* [Assignment]: Repeat the material exactly from its first line to the line that includes "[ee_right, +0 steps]". Skip pictures.

= = =

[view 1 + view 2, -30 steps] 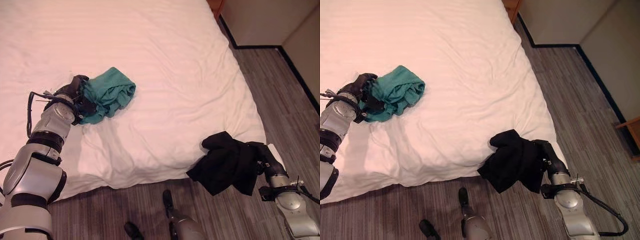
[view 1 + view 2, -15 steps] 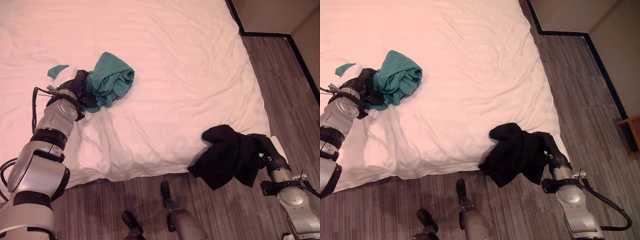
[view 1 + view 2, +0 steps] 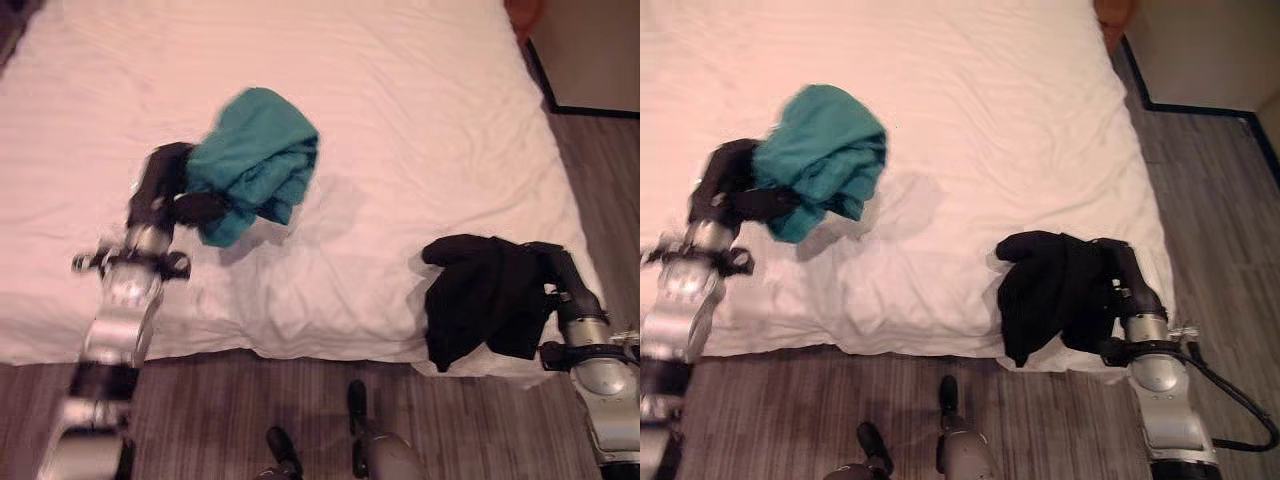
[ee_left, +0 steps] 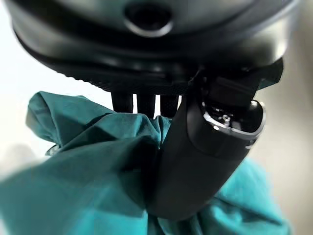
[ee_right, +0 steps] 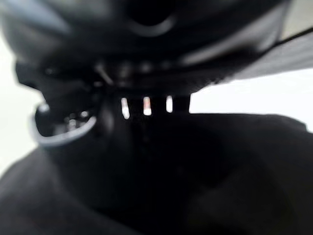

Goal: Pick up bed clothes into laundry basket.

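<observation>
The crumpled teal cloth garment (image 3: pixel 255 160) is bunched in the robot's left hand (image 3: pixel 170 190), lifted just above the white bed sheet (image 3: pixel 400 120), with its shadow falling on the sheet beside it. In the left wrist view the thumb (image 4: pixel 195 161) is pressed into the folds and the fingers curl behind them, so that hand is clamped on the cloth. The bundle hangs inward of the hand, toward the middle of the bed, its longer side running roughly from the far end of the bed toward the near edge.

The limp black cloth garment (image 3: pixel 1050 290) hangs from the right hand (image 3: pixel 1120 270) at the bed's near right corner, draped over the edge. In the right wrist view dark cloth surrounds the hand; it appears to be closed on the garment, though the fingers are hard to make out against the black.

Both garments are already in hand, so the coming move is probably a carry to the laundry basket. Beyond the bed lies grey striped flooring (image 3: pixel 600 150), with a dark skirting (image 3: pixel 1200 108) along the wall at the far right.
</observation>
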### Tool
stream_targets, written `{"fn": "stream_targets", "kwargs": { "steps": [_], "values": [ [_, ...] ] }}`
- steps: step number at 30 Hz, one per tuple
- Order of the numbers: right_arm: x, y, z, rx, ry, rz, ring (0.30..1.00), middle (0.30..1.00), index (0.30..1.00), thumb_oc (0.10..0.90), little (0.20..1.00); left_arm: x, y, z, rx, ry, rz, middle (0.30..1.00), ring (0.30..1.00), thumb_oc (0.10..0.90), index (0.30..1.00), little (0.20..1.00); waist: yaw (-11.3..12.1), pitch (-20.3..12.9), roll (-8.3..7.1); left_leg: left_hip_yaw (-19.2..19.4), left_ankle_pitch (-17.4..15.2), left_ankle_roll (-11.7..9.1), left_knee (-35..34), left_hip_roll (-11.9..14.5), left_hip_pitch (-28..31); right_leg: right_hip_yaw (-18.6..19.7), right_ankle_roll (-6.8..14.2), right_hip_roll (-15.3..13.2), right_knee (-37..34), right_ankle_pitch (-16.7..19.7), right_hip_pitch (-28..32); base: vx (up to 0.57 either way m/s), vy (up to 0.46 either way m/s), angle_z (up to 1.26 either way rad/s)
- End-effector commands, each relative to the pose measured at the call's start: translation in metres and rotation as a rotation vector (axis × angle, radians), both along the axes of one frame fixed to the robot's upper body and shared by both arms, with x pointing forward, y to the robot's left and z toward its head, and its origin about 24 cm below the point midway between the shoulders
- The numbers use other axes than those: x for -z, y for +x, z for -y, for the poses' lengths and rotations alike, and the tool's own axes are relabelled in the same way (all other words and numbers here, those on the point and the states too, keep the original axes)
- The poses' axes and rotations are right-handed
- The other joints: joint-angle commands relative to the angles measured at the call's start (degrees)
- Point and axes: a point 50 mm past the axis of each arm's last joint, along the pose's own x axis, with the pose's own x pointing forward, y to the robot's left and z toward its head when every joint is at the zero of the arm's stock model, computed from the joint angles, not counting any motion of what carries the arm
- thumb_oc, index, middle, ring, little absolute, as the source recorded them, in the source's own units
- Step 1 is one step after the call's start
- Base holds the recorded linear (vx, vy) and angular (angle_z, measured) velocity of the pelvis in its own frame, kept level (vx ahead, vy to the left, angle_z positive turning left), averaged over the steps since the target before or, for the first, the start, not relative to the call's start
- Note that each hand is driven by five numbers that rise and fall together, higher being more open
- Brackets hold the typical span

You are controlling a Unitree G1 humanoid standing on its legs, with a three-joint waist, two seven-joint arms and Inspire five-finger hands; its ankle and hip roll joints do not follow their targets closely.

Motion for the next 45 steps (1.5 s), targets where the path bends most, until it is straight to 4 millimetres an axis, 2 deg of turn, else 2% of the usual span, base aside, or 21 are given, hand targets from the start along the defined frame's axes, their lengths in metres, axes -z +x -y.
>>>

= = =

* [Task response]:
[view 1 + view 2, -30 steps] 
[view 1 + view 2, -15 steps] 
[view 1 + view 2, +0 steps] 
[ee_left, +0 steps] 
[ee_right, +0 steps] 

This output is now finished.